There are a ton of great options. The main deciding factors in determining which route is the best are 1) Coding knowledge 2) Functionality you would like the website to have
1) User Interface based no coding options
  • EXAMPLES: WIX, SquareSpace, Godaddy template, Namecheap website builder etc...
  • PRO: Easiest and fastest and cheap
  • CON: Hardest to originally customize, get good SEO, and continuously build upon, get really good mobile responsiveness (aka have the website look good, clean and functional on all devices)
  • WHEN TO USE: No coding knowledge, want fast quick and easy solution that is good enoug
2) WordPress
  • PRO: Easy with very little if any coding knowledge, better SEO, easy to update, more responsive on different devices, great easy plug-in integration for measuring traffic and gaining insights into the impact your website is actually having on sales
  • CON: Takes a little more time and work than Option 1
  • WHEN TO USE: Want to go one step further than minimum, have some time / want a project, or want to hire someone
3) Custom Webpage
  • Examples: Bootstrap framework, completely custom from scratch, etc..
  • PRO: Best true customizability, best responsiveness (to work seamlessly on all device types), best to get every insight possible into the actual traffic, behavior, and impact your website is having
  • CON: Requires either hiring someone to build or having coding knowledge
  • WHEN TO USE: You are willing to prioritize your web presence as a significant business driver and feel that getting as customizable and unique as possible is worth it
THERE IS NO RIGHT OR WRONG ANSWER - JUST DIFFERENT OPTIONS WITH PROS AND CONS OF EACH
 
The comment was directed more to carwashireland who said to "then register on google maps." IMO that should be done immediately with any business. I also registered on Yelp as the business owner so I can reply in case anyone puts up a negative review.
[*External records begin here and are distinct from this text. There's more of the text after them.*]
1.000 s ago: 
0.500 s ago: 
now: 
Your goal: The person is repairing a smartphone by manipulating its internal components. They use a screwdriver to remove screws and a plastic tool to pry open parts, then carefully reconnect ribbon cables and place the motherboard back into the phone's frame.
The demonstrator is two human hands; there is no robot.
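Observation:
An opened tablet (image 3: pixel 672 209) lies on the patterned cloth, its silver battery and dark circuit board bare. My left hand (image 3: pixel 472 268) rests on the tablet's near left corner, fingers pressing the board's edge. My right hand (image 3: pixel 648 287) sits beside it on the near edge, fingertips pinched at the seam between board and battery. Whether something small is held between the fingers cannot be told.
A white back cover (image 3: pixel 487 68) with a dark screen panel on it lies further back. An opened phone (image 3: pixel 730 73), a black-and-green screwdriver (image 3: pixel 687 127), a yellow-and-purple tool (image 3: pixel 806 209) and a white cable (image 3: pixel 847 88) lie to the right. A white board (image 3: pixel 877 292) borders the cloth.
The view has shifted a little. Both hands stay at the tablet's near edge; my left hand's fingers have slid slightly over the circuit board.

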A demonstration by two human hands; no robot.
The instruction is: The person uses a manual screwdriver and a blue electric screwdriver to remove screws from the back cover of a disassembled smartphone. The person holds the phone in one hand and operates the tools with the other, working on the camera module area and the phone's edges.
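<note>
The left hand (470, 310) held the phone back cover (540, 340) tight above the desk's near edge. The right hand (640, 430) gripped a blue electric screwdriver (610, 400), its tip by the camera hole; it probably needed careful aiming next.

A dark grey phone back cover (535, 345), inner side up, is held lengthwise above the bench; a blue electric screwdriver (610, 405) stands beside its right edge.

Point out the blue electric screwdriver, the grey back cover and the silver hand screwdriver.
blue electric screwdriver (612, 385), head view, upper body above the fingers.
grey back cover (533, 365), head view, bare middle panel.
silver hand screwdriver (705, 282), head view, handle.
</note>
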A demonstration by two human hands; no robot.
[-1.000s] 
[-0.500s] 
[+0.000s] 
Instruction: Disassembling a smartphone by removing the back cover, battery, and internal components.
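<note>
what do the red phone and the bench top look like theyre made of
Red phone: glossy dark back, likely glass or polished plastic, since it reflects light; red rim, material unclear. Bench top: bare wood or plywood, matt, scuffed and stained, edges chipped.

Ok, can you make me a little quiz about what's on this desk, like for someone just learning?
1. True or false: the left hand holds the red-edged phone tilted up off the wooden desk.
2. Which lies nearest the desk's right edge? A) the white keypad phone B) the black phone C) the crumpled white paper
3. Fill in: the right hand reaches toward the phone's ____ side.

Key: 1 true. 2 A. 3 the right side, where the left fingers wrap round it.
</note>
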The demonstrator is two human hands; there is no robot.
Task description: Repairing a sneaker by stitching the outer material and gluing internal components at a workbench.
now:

We have had some issues with Yelp. They have kept some of our positive reviews from being publicly displayed. They basically want money from us to display them. We also get calls on almost a daily basis claiming they are from Yelp wanting money from us to "upgrade".
 
We have had some issues with Yelp. They have kept some of our positive reviews from being publicly displayed. They basically want money from us to display them. We also get calls on almost a daily basis claiming they are from Yelp wanting money from us to "upgrade".
I can see where that could be a problem. I haven't had any issues so far.
 
Thanks for all the advice. Guess I need to decide how I even want it to look. AAAAutospa, nice sites you built, buy I would suggest to add more pages/tabs instead of having such a long page initial page. Makes it hard to navigate when you have about 5-7 pages all in one as a long scroll. Content is great and site is beautiful otherwise.
 
We have had some issues with Yelp. They have kept some of our positive reviews from being publicly displayed. They basically want money from us to display them. We also get calls on almost a daily basis claiming they are from Yelp wanting money from us to "upgrade".

That's the Yelp business model. Either you pay Yelp to "advertise" which really means show your wash's positive reviews first and hide bad reviews. Or you don't and Yelp shows all the bad reviews and hides the good ones.

Rather thuggish behavior to me, and I refuse to reward that. Almost like "protection money" the mafia was famous for.

Yelp is basically a complaint website.